▸ **About this exercise**
For the entries below, repeat exactly each line starting with the one that contains "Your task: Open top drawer" and going on through the one that contains "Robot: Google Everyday", and no others.

▸ **Given data**
= Beginning of Section =
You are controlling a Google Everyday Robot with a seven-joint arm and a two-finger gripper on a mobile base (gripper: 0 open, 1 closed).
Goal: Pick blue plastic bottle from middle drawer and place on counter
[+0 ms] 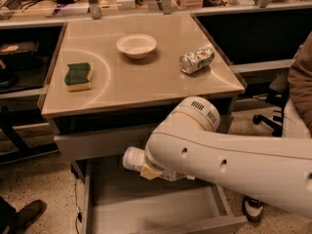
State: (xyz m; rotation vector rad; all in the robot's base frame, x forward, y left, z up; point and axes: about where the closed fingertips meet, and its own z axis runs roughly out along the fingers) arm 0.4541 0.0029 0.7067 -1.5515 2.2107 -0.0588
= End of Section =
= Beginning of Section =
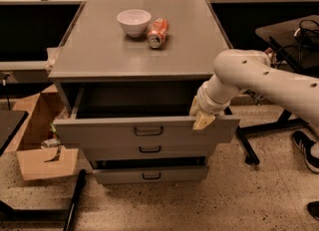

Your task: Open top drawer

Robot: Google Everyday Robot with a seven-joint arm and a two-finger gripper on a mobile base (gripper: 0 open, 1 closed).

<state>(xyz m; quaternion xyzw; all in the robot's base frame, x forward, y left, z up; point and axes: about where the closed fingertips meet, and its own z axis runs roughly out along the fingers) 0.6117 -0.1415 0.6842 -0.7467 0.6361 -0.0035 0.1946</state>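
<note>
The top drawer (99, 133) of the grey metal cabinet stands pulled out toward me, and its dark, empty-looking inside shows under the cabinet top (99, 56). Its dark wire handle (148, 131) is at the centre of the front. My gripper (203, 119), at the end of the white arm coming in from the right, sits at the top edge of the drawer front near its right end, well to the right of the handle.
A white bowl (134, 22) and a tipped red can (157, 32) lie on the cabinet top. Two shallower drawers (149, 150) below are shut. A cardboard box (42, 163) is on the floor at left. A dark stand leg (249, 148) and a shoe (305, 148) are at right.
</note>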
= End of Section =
▸ **Result**
Your task: Open top drawer

Robot: Google Everyday Robot with a seven-joint arm and a two-finger gripper on a mobile base (gripper: 0 open, 1 closed).

The exercise is done now.